_Given material_
============================================================

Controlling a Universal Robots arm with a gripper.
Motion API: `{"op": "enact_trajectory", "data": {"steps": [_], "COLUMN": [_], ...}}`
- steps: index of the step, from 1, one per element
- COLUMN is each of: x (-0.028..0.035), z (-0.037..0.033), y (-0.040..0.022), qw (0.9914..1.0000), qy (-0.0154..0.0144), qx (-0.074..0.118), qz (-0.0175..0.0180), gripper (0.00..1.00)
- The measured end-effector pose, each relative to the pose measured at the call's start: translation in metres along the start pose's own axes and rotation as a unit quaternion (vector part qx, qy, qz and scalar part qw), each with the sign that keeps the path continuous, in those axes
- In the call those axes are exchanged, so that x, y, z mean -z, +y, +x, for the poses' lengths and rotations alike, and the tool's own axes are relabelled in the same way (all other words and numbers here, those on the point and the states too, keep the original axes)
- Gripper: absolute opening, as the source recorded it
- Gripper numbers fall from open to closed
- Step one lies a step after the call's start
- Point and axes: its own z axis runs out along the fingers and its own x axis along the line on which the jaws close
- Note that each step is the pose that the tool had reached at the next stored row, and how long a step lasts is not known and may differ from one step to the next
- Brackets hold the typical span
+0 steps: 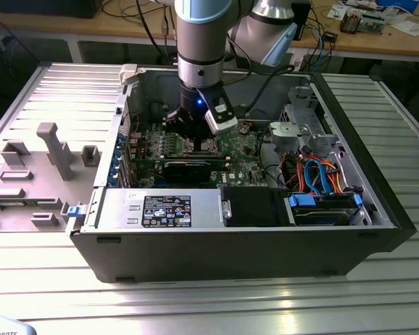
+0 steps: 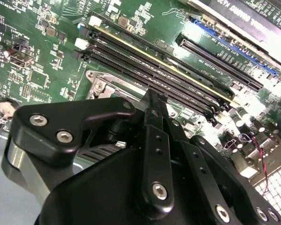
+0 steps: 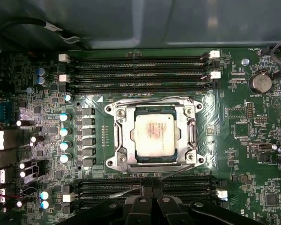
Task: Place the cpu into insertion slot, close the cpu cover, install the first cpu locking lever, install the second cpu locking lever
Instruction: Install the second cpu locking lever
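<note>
Seated in the socket at the middle of the first wrist view: the cpu (image 3: 153,133), with the cover (image 3: 123,137) shut flat around it. Below it, at the frame's lower edge, the gripper (image 3: 152,200), fingers pressed together, holding nothing, over the black memory slots (image 3: 145,185). In the exterior view, lowered inside the open case (image 1: 377,209), above the green board (image 1: 237,157).
</note>
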Motion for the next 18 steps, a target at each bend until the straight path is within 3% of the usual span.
{"op": "enact_trajectory", "data": {"steps": [4,14,18], "x": [-0.0007,-0.0008,-0.0007], "z": [-0.0001,-0.0001,-0.0002], "y": [0.0000,0.0000,-0.0033], "qw": [1.00000,1.00000,0.99999], "qy": [0.0001,0.0000,0.0002], "qx": [0.000,0.000,0.000], "qz": [-0.0014,-0.0010,-0.0052], "gripper": [0.11,0.11,0.11]}}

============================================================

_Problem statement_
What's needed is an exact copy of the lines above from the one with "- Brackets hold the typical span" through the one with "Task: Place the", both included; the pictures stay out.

_Exercise solution_
- Brackets hold the typical span
+0 steps: 
+0 steps: 
+0 steps: 
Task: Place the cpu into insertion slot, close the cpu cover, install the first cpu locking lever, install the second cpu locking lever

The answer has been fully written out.